Activity:
Every line from the start of the listing below through the line that contains "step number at" is to be reproduced word for word.

╭──

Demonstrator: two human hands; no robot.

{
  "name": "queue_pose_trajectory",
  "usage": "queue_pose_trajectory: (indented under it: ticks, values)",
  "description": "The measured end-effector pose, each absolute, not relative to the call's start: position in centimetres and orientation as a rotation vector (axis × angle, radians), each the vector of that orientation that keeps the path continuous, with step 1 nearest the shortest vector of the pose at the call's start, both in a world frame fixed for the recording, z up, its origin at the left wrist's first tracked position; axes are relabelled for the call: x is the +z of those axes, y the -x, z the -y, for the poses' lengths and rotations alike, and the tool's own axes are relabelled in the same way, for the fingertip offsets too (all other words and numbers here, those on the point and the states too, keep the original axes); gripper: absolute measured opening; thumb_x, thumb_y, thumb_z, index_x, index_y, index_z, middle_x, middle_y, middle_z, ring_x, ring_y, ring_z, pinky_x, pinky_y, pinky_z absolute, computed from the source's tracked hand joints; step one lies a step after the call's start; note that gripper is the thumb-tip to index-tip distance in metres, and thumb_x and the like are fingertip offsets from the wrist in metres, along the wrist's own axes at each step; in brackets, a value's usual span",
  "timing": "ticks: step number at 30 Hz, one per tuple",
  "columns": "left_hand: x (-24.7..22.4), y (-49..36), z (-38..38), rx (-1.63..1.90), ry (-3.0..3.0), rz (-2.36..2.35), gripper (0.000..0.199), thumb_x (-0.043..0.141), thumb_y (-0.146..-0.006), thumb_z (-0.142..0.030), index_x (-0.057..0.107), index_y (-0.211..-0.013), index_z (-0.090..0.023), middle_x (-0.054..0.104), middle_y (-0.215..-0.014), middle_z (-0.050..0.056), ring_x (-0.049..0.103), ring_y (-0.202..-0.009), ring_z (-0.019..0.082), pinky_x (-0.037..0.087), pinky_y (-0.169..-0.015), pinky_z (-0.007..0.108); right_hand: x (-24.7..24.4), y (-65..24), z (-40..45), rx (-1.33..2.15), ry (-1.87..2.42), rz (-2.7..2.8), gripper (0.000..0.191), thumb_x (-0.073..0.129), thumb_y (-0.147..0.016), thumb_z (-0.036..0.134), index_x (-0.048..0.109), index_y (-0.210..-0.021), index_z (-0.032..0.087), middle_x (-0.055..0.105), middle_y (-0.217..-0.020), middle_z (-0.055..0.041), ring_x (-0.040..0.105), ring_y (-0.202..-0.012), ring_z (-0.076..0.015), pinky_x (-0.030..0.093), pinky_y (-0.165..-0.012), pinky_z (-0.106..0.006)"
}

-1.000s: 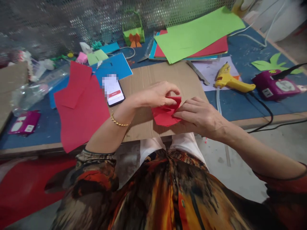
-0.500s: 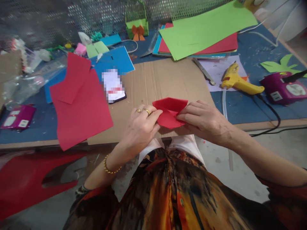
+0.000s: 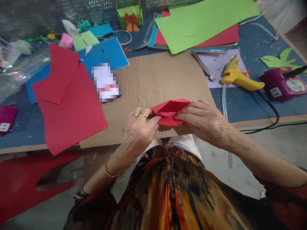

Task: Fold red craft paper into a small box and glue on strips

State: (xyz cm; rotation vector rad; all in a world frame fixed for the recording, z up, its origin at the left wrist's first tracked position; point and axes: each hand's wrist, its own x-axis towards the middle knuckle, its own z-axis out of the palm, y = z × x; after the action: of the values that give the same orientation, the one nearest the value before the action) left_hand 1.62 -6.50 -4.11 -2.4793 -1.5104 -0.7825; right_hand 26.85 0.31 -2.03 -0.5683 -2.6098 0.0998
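Between my two hands is a folded piece of red paper (image 3: 169,110), held above the near edge of a brown cardboard sheet (image 3: 165,76). The paper forms a shallow pocket, with its top flap standing up and its lower flap bent out toward me. My left hand (image 3: 141,127), with rings on two fingers, pinches the left end. My right hand (image 3: 203,121) grips the right end, its fingers pressing into the fold. Parts of both ends are hidden under my fingers. Left of my hands lie larger red sheets (image 3: 74,118) and a phone (image 3: 105,83).
A yellow glue gun (image 3: 242,76) rests at the right beside a purple box (image 3: 283,83) with a cable. A craft knife (image 3: 203,66) lies on the cardboard's right edge. Green sheets (image 3: 203,24) top a paper stack behind. A green paper basket (image 3: 129,16) stands at the back.
The red paper's pocket has changed shape: its upper flap leans more toward me and the lower flap is more creased. Both hands keep hold. My view has shifted slightly to the right.
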Motion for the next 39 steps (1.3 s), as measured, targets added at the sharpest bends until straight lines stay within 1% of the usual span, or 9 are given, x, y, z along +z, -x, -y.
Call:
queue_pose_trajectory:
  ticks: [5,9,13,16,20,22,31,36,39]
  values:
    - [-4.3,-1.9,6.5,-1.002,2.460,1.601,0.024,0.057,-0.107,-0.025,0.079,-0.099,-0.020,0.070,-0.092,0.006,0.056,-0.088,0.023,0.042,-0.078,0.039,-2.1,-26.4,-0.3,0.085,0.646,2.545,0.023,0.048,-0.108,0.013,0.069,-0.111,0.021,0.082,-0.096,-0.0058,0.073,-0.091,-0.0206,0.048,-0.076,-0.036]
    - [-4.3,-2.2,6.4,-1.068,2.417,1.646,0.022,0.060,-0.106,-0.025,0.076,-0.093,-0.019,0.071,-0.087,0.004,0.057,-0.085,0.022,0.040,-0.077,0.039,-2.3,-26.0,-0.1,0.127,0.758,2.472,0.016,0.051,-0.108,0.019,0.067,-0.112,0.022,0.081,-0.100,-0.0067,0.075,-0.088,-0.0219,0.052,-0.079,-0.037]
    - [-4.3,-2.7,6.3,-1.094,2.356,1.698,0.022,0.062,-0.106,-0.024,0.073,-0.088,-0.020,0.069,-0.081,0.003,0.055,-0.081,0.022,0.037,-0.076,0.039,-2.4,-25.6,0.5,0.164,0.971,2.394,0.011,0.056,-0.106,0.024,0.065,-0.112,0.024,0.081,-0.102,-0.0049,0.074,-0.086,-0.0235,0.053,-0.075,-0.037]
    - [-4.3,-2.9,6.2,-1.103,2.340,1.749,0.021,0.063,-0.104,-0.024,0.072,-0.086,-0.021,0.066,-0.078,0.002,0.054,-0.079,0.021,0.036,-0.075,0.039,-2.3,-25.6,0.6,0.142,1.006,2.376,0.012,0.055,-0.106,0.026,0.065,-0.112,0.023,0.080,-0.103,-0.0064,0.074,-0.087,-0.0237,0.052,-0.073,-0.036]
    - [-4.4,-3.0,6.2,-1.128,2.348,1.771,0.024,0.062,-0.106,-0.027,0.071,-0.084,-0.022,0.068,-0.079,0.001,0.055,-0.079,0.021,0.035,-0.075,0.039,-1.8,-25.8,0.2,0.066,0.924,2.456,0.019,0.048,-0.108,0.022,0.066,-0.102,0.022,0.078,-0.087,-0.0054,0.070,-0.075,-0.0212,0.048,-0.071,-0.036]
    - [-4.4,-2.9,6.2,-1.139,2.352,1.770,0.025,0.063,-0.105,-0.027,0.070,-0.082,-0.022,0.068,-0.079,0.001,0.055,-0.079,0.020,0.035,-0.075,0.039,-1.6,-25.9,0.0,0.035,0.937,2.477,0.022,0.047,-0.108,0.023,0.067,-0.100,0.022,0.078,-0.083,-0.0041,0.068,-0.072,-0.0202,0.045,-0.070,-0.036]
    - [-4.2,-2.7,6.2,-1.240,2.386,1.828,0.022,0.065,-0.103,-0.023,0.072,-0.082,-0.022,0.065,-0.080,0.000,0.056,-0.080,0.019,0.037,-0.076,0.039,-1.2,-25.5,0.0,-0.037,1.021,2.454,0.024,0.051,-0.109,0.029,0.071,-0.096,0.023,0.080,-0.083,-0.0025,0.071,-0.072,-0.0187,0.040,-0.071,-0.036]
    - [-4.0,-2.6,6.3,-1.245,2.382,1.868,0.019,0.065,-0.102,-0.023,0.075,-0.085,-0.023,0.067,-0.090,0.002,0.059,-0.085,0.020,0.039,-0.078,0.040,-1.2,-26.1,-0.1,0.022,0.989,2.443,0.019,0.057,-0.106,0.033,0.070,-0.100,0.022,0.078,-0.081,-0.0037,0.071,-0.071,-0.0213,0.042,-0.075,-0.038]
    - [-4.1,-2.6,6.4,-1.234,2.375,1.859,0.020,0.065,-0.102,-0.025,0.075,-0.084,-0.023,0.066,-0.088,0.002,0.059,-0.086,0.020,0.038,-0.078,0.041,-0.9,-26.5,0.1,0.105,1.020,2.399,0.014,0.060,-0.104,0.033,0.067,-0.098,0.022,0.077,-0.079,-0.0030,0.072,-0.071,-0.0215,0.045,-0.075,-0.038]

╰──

Solution to the exercise:
Demonstrator: two human hands; no robot.

{
  "name": "queue_pose_trajectory",
  "usage": "queue_pose_trajectory: (indented under it: ticks, values)",
  "description": "The measured end-effector pose, each absolute, not relative to the call's start: position in centimetres and orientation as a rotation vector (axis × angle, radians), each the vector of that orientation that keeps the path continuous, with step 1 nearest the shortest vector of the pose at the call's start, both in a world frame fixed for the recording, z up, its origin at the left wrist's first tracked position; axes are relabelled for the call: x is the +z of those axes, y the -x, z the -y, for the poses' lengths and rotations alike, and the tool's own axes are relabelled in the same way, for the fingertip offsets too (all other words and numbers here, those on the point and the states too, keep the original axes); gripper: absolute measured opening; thumb_x, thumb_y, thumb_z, index_x, index_y, index_z, middle_x, middle_y, middle_z, ring_x, ring_y, ring_z, pinky_x, pinky_y, pinky_z absolute, computed from the source's tracked hand joints; step one lies a step after the call's start; note that gripper is the thumb-tip to index-tip distance in metres, and thumb_x and the like are fingertip offsets from the wrist in metres, along the wrist's own axes at each step; in brackets, a value's usual span",
  "timing": "ticks: step number at 30 Hz, one per tuple",

What appears above is the complete answer to the exercise.